### About this exercise
Pull every line holding the string "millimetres" from the records below.

Entries taken from a collection
━━━━━━━━
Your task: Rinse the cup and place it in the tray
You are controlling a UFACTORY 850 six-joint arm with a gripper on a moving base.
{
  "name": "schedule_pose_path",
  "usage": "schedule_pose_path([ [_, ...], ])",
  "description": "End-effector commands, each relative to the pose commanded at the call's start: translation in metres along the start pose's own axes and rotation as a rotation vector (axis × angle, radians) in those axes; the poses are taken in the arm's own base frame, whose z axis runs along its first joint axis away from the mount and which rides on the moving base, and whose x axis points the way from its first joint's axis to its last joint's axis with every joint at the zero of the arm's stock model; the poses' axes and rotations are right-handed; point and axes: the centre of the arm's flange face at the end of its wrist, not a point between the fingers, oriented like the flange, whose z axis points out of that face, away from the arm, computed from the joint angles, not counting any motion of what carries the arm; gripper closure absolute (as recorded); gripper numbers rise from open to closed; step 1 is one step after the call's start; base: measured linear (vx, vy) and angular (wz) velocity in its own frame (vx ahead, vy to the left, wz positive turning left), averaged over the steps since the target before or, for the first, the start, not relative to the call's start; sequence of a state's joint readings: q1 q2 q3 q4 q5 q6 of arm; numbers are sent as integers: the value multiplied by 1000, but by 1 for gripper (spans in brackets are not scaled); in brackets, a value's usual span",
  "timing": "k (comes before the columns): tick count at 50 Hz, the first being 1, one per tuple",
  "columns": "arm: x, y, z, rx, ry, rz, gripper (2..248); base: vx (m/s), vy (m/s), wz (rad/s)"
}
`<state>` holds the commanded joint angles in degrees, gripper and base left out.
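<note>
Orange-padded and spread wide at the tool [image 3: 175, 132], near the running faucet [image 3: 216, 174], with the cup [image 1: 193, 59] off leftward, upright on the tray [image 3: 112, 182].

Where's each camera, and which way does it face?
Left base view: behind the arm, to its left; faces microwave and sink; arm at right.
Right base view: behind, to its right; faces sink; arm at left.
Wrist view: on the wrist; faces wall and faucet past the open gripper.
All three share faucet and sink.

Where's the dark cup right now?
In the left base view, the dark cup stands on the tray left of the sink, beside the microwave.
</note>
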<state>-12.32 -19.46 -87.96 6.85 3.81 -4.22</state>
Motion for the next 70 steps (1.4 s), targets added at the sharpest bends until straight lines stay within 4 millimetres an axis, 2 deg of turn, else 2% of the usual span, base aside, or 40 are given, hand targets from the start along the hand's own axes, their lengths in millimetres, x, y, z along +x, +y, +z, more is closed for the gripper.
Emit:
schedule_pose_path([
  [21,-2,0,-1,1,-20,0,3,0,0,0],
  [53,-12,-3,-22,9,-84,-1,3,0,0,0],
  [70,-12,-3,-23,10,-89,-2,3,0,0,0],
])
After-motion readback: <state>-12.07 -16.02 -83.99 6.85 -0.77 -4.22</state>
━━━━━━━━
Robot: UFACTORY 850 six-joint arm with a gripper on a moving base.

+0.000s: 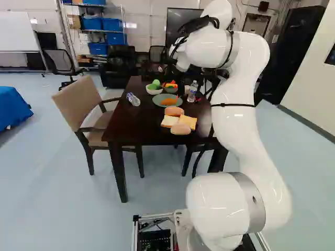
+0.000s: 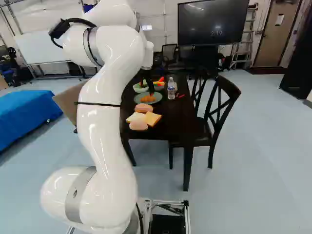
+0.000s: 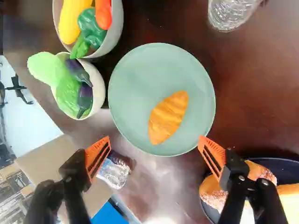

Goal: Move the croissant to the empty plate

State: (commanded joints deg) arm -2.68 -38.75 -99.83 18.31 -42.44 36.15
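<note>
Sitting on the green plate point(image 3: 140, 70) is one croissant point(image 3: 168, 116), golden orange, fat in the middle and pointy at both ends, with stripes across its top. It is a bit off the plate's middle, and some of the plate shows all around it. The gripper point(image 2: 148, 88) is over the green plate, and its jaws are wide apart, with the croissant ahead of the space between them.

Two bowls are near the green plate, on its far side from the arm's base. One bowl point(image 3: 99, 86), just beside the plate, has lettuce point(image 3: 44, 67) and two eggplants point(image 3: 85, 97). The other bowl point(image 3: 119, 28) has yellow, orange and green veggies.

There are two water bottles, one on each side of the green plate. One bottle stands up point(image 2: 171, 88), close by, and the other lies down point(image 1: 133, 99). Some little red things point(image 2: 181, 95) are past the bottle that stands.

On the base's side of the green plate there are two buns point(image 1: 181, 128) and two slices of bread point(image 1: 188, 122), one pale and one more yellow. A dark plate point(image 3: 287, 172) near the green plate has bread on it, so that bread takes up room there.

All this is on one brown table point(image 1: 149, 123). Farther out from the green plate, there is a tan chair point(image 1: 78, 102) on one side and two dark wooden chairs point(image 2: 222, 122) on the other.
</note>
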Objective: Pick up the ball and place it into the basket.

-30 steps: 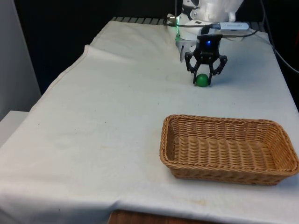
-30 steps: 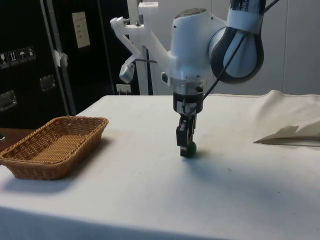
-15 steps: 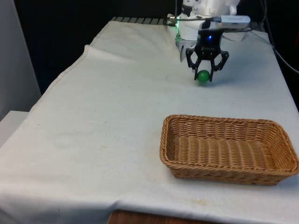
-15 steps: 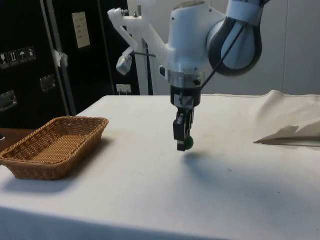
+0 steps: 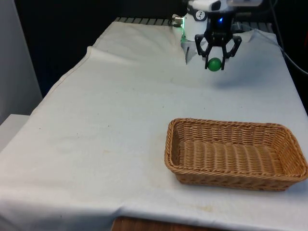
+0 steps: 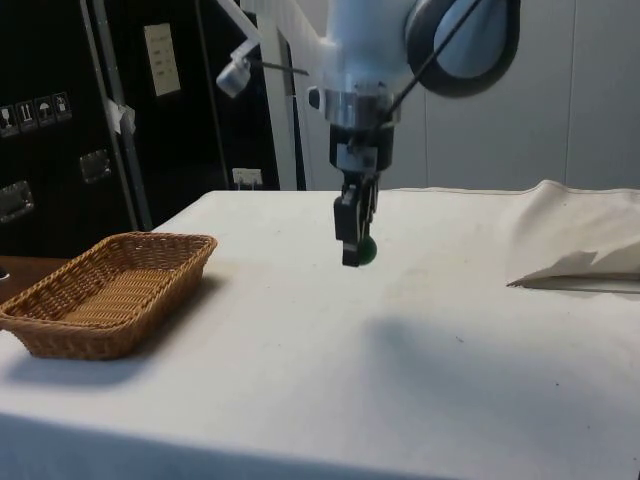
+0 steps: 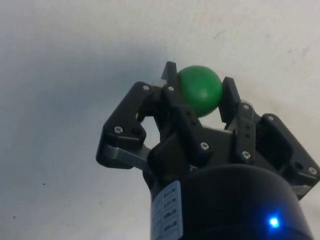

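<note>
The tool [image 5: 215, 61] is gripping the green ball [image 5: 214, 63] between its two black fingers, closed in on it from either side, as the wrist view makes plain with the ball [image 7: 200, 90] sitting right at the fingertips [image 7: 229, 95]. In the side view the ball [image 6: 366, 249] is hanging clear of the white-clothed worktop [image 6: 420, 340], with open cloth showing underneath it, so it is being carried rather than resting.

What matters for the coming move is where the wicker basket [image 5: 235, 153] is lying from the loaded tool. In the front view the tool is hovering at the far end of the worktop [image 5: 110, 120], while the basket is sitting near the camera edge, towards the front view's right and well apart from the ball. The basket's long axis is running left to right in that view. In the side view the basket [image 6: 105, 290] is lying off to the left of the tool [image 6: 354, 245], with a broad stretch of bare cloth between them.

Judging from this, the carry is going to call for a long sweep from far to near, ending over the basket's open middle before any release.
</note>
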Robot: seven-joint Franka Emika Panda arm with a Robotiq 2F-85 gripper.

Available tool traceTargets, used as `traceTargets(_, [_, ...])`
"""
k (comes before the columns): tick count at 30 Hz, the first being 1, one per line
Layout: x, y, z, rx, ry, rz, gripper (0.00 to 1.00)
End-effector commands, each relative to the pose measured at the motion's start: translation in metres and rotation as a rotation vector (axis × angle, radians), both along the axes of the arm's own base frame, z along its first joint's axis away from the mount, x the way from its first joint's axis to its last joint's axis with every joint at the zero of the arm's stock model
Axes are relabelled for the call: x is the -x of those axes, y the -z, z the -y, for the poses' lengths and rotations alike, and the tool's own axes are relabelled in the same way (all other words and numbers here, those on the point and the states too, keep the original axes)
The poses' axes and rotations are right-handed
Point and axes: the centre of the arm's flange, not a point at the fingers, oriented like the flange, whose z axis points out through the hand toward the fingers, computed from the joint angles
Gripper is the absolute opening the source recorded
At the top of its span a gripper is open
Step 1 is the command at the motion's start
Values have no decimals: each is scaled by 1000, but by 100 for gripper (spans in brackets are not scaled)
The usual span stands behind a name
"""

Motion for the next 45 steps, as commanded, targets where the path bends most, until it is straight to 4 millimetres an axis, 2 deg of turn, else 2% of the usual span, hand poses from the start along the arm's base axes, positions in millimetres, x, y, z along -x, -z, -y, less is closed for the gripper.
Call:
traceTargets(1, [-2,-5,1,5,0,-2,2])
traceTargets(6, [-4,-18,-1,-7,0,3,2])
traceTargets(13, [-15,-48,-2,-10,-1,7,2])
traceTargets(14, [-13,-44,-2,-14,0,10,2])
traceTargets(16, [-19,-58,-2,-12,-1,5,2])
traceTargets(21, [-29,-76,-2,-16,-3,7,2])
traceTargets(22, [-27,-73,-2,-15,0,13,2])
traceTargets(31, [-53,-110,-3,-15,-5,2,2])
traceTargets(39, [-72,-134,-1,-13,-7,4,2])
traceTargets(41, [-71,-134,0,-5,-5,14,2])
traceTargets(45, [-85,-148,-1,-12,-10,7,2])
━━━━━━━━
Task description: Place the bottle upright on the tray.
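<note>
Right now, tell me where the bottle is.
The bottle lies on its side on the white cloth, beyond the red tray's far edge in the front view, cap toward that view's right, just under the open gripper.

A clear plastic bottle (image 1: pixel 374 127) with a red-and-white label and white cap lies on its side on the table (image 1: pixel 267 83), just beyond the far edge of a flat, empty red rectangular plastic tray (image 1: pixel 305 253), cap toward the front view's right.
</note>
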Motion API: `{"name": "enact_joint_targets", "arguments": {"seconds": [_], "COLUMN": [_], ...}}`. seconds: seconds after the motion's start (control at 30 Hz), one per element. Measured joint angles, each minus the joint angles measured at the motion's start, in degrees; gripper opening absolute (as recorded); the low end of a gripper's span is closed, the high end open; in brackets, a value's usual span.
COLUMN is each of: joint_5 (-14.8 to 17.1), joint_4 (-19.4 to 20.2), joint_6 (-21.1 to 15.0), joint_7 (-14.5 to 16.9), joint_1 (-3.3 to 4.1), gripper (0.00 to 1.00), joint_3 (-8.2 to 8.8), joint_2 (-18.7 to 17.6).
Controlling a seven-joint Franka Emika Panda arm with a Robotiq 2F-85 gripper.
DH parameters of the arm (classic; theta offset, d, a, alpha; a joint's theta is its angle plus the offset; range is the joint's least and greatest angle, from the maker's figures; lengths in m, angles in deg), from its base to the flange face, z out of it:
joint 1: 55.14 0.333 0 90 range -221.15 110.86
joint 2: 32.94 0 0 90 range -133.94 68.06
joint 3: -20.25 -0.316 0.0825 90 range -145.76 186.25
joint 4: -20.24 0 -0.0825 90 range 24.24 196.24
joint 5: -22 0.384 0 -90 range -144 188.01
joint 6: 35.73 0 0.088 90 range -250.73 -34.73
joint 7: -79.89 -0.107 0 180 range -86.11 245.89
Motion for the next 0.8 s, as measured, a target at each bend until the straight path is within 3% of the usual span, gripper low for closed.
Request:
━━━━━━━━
### The answer
Motion for the next 70 steps (1.4 s), targets added at the sharpest bends until straight lines stay within 4 millimetres an axis, 2 deg of turn, else 2% of the usual span, base aside, or 40 are given, hand targets from the start along the hand's own axes, their lengths in millimetres, x, y, z along +x, +y, +z, more is closed for the gripper.
Motion for the next 45 steps, as commanded, targets where the path bends most, until it is straight to 4 millimetres an axis, 2 deg of turn, else 2% of the usual span, hand poses from the start along the arm's base axes, positions in millimetres, x, y, z along -x, -z, -y, less is closed for the gripper.

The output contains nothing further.